What to work on: Return only the stretch of the material below that begins with the line containing "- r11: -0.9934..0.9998" and ends with the line containing "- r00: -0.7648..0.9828", exactly; both of those lines belong to it.

Material shown:
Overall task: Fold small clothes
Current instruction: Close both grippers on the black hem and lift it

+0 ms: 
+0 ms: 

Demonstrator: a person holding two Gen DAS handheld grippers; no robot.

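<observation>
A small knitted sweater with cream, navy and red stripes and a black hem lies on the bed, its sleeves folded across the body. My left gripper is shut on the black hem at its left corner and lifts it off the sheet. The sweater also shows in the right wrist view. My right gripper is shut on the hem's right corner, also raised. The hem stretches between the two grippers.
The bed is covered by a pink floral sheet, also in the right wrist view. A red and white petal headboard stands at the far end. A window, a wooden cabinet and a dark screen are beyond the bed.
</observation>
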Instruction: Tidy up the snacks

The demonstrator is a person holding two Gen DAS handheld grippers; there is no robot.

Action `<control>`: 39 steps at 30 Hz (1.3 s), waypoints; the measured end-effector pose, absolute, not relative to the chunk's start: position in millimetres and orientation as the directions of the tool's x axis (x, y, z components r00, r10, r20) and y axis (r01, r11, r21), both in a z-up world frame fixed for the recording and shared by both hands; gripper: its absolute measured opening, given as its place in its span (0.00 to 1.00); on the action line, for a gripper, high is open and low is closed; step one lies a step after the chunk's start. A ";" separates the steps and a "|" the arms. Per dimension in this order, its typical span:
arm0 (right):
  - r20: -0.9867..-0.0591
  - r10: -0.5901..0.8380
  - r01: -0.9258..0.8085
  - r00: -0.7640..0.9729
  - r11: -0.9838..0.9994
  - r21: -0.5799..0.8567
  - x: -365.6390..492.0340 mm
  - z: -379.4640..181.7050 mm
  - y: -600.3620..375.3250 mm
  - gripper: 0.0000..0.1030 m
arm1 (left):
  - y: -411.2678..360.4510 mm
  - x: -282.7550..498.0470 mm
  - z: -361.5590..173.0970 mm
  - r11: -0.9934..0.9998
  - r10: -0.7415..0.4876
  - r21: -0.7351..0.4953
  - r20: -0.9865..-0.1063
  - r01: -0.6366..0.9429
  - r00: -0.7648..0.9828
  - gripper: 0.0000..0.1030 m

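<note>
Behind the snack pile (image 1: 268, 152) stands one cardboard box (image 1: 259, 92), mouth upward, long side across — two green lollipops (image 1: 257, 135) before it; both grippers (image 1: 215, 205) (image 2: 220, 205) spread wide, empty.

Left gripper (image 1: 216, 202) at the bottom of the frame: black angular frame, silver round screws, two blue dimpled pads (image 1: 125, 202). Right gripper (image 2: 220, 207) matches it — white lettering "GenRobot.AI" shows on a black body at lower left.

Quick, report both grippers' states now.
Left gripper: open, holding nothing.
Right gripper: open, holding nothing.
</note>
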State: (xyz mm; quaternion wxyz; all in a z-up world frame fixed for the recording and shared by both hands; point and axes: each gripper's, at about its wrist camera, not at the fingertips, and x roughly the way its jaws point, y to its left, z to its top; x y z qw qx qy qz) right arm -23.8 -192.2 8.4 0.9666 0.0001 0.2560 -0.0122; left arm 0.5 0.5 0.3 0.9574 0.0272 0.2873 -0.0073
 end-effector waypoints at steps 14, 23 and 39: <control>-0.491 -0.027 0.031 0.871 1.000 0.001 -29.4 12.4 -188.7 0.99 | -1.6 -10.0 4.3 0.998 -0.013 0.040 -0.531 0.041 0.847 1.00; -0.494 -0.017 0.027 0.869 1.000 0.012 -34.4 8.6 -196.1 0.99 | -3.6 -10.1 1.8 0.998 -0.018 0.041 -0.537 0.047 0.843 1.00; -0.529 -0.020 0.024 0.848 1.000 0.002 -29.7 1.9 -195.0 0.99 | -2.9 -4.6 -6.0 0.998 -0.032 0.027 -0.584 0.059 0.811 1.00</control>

Result below:
  - r11: -0.9934..0.9998
  - r10: -0.7415..0.4876
  - r21: -0.7351..0.4953
  - r20: -0.9865..-0.1063
  - r01: -0.6366..0.9429
  - r00: -0.7648..0.9828

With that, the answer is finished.